_WHAT IS NEEDED_:
Your answer should be the lines below from the one with "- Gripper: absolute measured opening" to the one with "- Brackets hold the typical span", both included, given again exactly and with nothing added.

_SOURCE MATERIAL_:
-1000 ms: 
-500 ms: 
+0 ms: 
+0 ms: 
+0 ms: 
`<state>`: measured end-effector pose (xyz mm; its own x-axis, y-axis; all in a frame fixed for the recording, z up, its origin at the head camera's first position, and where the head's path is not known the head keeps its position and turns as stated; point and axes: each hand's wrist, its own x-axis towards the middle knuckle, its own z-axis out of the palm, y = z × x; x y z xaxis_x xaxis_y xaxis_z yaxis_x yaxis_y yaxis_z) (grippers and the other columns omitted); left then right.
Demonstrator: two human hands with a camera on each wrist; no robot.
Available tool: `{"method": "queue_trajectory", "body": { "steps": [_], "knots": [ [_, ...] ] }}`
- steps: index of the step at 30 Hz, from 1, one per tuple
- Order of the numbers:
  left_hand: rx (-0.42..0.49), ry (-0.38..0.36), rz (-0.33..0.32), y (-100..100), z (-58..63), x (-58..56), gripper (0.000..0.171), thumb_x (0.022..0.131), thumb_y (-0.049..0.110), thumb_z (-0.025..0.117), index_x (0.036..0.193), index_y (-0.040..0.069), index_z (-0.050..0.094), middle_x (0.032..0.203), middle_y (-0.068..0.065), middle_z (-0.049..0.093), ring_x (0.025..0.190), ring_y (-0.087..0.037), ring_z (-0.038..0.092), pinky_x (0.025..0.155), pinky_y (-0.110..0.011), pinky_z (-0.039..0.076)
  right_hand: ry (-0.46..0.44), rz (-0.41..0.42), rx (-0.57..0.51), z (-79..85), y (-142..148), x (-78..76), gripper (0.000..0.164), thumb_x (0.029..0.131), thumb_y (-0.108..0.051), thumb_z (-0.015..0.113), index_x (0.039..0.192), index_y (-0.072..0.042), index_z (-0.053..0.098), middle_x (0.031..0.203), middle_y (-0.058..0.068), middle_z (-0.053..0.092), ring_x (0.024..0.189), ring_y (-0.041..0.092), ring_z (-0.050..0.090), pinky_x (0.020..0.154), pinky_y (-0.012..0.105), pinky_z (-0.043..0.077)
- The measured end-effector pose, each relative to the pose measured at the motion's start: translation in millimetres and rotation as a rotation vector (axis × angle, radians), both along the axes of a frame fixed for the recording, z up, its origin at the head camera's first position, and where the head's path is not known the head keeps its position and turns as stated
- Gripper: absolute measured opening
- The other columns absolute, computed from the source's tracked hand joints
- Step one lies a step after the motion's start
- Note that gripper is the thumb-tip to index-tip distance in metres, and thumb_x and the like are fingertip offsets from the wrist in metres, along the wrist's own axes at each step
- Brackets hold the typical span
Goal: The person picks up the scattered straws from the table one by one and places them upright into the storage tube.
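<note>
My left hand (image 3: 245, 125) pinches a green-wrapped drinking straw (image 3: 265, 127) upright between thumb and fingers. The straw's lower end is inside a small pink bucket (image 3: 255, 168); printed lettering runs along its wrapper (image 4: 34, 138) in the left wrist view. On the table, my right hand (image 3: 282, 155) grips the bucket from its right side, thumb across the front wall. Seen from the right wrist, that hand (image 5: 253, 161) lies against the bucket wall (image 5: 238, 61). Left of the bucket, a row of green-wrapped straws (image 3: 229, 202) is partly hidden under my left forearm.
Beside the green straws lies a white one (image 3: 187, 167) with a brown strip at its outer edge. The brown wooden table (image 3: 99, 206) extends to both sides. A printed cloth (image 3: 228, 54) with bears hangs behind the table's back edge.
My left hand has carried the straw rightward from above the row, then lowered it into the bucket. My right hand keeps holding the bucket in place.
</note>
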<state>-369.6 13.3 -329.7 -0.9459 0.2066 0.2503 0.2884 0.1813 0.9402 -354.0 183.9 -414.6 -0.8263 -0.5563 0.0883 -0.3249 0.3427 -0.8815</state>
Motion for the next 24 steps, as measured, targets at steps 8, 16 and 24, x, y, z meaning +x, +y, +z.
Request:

_TASK SOLUTION_:
- Gripper: absolute measured opening
- The other columns absolute, computed from the source's tracked hand joints
- Step one lies a step after the motion's start
- Note that gripper is the thumb-tip to index-tip distance in metres, and thumb_x and the like are fingertip offsets from the wrist in metres, along the wrist's own axes at each step
- Brackets hold the typical span

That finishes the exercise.